We believe that our research should seek to answer questions that are relevant to people with lived experience. To this end, we regularly seek input on our ideas and implementation of research, to ensure projects are accessible and reflect stakeholder priorities. Our Engagement page has some examples of previous stand-alone engagement projects, but this is an ethos we seek to embed in everything we do.
We also think it's important to feedback our findings to people outside of academia, if you are interested in having us present at your organisation or group, get in touch.
Although many models of psychopathology assume a one-to-one mapping of cause-effect, this is probably far too simplistic a model of human brain development. We use multi-method and multi-informant measurement to get a fine-grained and in-depth picture of a child's cognitive functioning, their family dynamics, and the environments they interact with. We are particularly interested in delineating the interacting effects of risk and resilience factors as this may offer new targets for supporting children in their development.
Early childhood is a time of dynamic brain development. Understanding the mechanisms that underpin individual variation in development requires methods to robustly capture (individual) change over time.
We combine repeated measures of neurocognitive features (such as cognitive task performance, eye-tracking, or EEG markers) with structural equation modelling techniques which can handle complex longitudinal data. This approach allows us to model individual trajectories during key developmental periods.

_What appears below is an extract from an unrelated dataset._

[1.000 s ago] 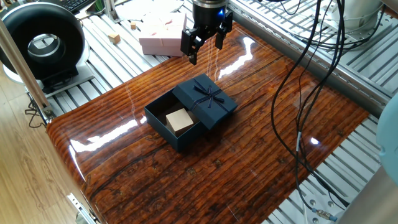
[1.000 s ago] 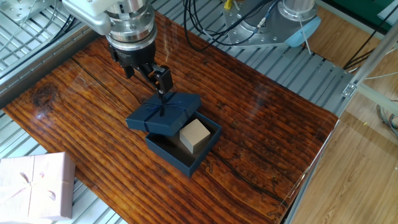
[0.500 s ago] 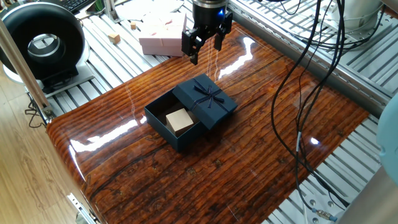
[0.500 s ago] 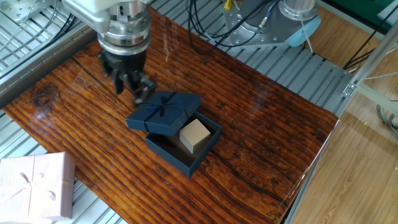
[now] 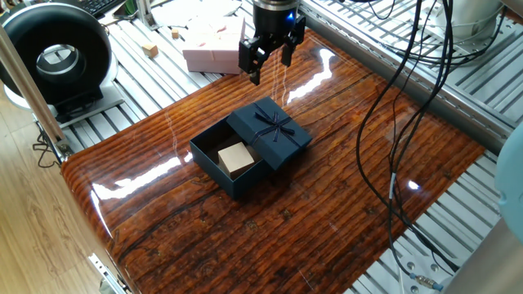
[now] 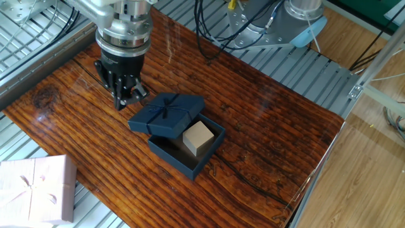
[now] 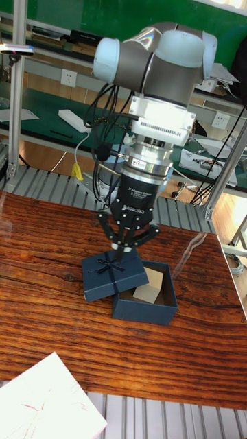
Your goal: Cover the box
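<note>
So the navy box (image 5: 227,166) (image 6: 188,152) (image 7: 144,302) sits mid-table on the glossy wood table (image 5: 327,204), open, with a small tan block (image 5: 234,158) (image 6: 198,137) (image 7: 151,285) inside. The bow-topped lid (image 5: 270,132) (image 6: 167,114) (image 7: 110,269) lies half over one side of it, tilted, so most of the opening shows. The gripper (image 5: 268,63) (image 6: 124,96) (image 7: 125,243) hangs above the table just beside the lid, fingers spread, holding nothing. A pale pink box (image 5: 214,51) (image 6: 35,190) is well apart, off the wood.

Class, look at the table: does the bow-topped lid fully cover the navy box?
No: the lid sits on only one side of the box, leaving the tan block inside exposed.
</note>
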Robot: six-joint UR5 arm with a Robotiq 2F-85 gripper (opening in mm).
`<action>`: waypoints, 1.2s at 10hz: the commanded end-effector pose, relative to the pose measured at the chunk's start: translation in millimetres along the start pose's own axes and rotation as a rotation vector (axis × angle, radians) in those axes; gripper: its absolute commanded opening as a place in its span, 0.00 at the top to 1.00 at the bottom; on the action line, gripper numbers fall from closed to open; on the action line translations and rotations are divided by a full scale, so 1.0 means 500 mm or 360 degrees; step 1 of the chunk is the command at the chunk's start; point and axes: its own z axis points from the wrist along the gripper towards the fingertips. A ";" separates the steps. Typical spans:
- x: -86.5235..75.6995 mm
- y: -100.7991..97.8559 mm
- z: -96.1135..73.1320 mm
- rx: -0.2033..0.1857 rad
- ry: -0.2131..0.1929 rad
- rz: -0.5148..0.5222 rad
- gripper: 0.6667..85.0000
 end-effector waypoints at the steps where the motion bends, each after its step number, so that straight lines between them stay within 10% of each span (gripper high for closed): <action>1: 0.071 0.058 -0.015 -0.0093 0.0265 0.0119 1.00; 6: 0.119 0.017 -0.001 0.0191 0.0309 -0.0282 0.96; 12: 0.106 0.111 0.003 0.0159 0.0245 -0.0313 0.80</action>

Although diagnostic categories are useful tools, there is evidence of substantial co-occurrence between diagnoses, and significant overlap in biological and cognitive features.
Therefore, we try and think about mechanisms from a transdiagnostic viewpoint, focusing on links between profiles of neurocognitive functioning and domains of characteristics/symptoms, rather than binary categories.
For example, although differences in sensory processing are highly prevalent in autistic people, new evidence suggests these differences can also occur in people without a diagnosis of autism. We are interested in what might drive individual variation in this domain, regardless of a person's diagnostic status.